Available data:

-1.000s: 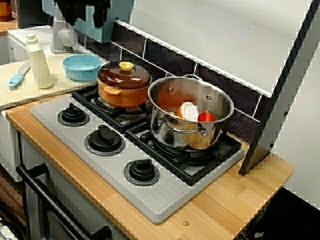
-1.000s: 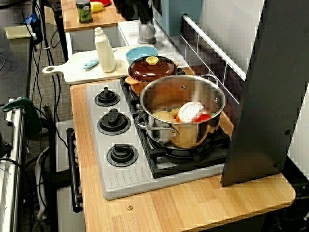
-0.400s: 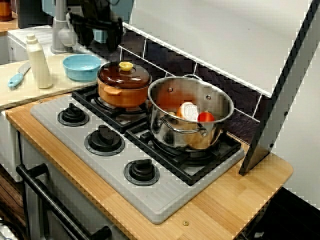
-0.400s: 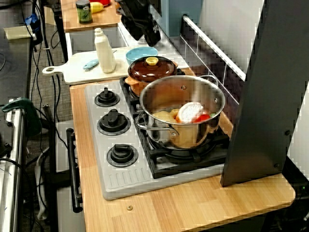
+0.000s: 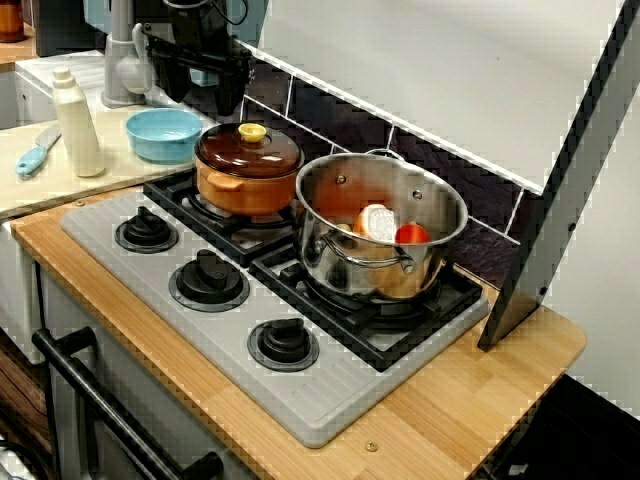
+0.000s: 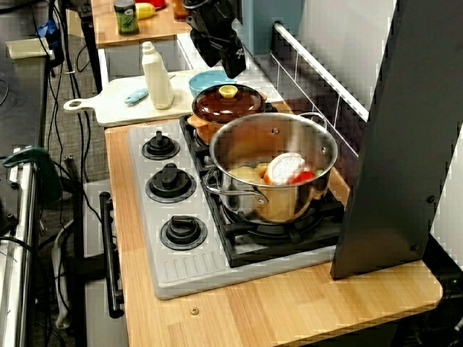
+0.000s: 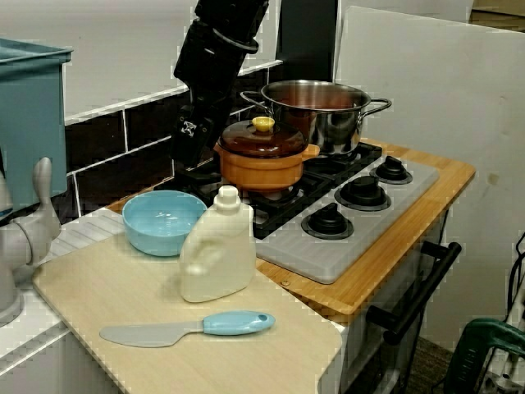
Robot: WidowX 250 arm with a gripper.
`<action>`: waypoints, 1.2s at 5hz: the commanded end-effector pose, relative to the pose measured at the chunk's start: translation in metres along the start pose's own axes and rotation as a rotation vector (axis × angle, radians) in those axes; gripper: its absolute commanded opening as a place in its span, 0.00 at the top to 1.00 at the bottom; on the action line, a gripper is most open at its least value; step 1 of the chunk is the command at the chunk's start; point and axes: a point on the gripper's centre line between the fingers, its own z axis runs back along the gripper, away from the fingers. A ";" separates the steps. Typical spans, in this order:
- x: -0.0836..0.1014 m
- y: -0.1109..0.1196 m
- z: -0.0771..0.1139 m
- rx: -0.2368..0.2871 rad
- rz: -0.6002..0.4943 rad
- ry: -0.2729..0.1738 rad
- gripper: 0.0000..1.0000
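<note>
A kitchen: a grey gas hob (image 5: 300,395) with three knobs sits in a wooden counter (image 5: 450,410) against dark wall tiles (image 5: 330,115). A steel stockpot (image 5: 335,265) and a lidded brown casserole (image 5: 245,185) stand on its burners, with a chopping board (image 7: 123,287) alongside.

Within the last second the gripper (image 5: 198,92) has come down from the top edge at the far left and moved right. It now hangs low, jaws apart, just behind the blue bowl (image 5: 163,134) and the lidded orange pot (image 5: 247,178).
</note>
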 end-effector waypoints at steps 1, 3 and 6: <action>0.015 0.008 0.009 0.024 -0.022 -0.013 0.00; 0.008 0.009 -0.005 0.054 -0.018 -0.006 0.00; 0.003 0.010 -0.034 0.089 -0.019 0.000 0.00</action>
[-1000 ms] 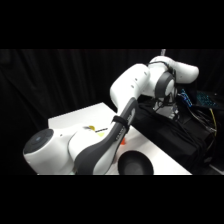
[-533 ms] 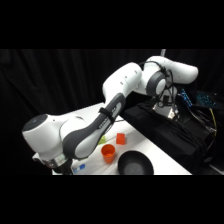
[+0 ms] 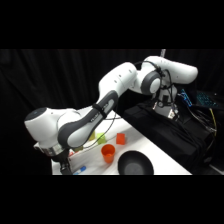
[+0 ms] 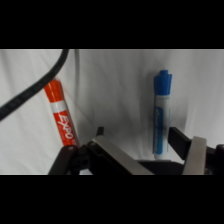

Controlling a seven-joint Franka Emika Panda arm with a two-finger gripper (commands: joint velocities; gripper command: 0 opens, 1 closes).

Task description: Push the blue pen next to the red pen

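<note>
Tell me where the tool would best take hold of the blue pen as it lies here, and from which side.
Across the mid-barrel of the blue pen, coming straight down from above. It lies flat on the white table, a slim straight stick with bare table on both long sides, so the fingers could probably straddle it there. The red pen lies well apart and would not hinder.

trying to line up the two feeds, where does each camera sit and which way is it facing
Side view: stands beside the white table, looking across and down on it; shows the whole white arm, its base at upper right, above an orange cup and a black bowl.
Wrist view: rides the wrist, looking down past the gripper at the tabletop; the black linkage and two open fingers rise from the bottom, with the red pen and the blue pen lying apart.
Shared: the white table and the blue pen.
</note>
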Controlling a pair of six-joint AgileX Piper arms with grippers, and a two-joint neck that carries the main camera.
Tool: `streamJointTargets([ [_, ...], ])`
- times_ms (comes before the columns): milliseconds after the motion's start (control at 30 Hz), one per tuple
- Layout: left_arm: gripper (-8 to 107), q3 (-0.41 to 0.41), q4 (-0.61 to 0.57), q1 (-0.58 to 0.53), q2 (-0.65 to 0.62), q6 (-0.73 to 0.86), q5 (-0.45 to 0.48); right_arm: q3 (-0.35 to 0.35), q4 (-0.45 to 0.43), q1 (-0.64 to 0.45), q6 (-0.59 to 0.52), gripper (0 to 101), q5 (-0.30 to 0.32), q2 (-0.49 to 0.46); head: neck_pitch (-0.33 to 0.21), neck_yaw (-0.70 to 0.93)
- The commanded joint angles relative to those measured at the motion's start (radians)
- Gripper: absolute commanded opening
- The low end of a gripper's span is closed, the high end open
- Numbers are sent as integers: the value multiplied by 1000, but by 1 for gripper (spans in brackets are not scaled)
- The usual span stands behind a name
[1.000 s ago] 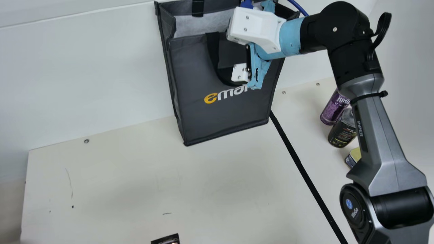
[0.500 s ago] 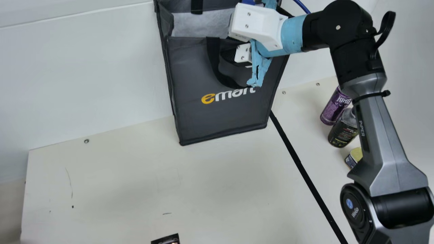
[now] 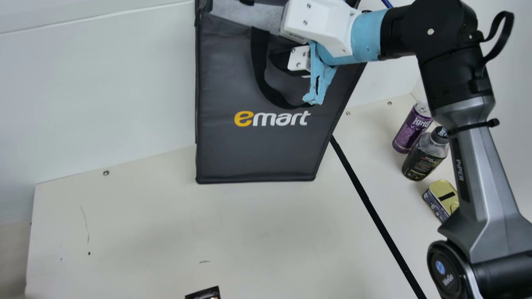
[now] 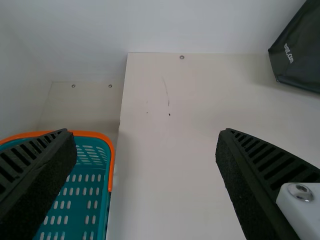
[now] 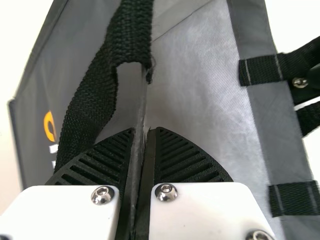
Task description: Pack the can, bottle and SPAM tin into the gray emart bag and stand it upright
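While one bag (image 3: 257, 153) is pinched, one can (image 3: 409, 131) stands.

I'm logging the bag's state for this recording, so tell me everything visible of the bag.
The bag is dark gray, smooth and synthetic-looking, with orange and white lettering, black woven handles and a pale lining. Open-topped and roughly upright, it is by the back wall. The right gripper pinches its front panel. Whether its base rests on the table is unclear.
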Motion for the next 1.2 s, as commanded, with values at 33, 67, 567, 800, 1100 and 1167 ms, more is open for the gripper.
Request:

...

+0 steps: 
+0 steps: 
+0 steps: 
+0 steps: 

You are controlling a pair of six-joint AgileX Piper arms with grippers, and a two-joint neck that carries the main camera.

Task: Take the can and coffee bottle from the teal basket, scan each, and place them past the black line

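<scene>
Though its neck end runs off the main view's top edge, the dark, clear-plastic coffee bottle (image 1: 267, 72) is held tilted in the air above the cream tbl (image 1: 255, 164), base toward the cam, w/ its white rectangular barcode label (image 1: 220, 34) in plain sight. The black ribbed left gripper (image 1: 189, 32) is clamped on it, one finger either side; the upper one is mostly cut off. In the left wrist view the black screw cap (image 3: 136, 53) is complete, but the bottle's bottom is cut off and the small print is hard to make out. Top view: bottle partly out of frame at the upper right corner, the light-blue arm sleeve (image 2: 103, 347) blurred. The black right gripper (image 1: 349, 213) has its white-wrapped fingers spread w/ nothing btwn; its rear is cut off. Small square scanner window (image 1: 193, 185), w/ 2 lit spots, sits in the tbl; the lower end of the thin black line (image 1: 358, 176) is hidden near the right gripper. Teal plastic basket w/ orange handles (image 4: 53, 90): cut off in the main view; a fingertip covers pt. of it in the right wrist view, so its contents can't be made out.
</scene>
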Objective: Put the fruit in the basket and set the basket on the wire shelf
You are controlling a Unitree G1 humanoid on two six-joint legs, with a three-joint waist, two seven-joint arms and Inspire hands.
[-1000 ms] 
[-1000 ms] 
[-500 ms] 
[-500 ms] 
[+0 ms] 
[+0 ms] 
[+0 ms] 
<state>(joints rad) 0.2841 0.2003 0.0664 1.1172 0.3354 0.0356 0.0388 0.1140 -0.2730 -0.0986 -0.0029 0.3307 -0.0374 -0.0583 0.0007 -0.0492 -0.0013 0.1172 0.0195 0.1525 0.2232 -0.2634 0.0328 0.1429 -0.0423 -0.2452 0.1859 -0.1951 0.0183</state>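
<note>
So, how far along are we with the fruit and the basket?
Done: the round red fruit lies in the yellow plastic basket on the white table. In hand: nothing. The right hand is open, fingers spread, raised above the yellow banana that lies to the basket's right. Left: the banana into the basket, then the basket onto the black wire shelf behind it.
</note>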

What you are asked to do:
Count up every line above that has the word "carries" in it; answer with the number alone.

Result of the task:
2